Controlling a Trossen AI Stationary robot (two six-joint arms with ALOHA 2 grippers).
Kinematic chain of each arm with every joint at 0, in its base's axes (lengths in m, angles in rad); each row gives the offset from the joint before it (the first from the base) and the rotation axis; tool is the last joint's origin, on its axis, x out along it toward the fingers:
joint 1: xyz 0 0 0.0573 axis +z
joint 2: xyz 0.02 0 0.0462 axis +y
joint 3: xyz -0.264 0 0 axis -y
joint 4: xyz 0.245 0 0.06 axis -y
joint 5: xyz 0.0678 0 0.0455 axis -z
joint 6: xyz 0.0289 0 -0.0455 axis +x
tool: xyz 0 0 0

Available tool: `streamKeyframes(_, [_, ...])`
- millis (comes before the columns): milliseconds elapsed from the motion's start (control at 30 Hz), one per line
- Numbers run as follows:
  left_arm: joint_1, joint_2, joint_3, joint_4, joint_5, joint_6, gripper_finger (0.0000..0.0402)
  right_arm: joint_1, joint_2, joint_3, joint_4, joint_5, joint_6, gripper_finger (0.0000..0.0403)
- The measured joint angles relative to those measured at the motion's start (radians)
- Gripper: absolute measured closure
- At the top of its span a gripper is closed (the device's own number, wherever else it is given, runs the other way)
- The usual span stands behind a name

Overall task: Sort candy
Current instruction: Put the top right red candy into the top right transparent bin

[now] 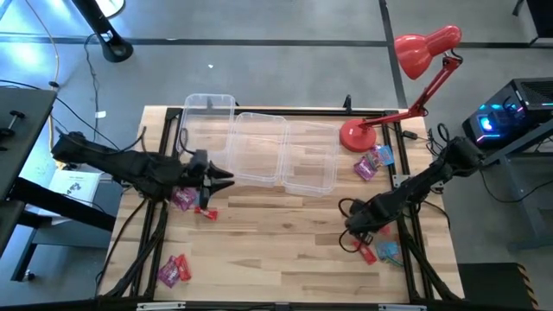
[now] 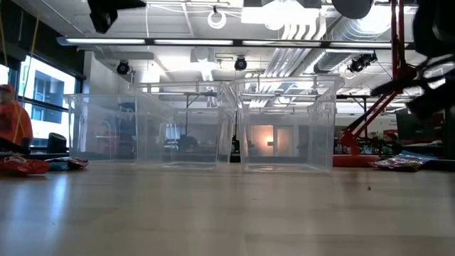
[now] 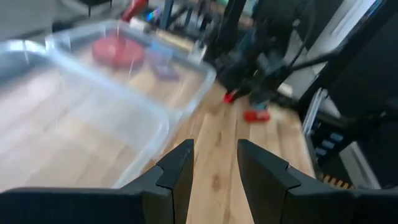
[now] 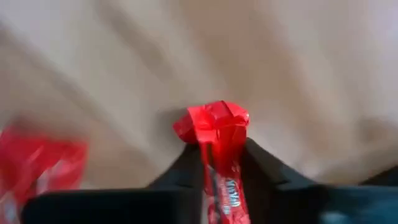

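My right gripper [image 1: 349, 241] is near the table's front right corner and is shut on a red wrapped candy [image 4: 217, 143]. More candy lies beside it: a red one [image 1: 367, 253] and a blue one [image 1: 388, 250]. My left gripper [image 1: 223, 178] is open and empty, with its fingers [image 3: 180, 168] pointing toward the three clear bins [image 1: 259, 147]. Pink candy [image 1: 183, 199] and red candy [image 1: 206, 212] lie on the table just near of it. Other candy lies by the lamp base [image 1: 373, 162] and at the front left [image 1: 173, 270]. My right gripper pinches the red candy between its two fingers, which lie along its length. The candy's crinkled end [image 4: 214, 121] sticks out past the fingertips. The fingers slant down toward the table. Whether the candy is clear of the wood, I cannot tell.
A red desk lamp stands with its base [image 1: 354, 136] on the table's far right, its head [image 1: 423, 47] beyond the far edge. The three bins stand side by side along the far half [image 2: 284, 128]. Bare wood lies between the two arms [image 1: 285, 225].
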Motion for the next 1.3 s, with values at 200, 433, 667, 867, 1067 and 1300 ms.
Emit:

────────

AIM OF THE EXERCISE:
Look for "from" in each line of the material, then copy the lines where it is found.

WRITTEN SOLUTION:
Kinematic chain of each arm with every joint at 0, in its base's axes (lengths in m, angles in rad); each row gives the offset from the joint before it (the first from the base) and the rotation axis; tool is the last joint's origin, on its axis, x out along it toward the fingers:
- millis (comes before the columns): milliseconds elapsed from the motion's start (control at 30 Hz), one per line

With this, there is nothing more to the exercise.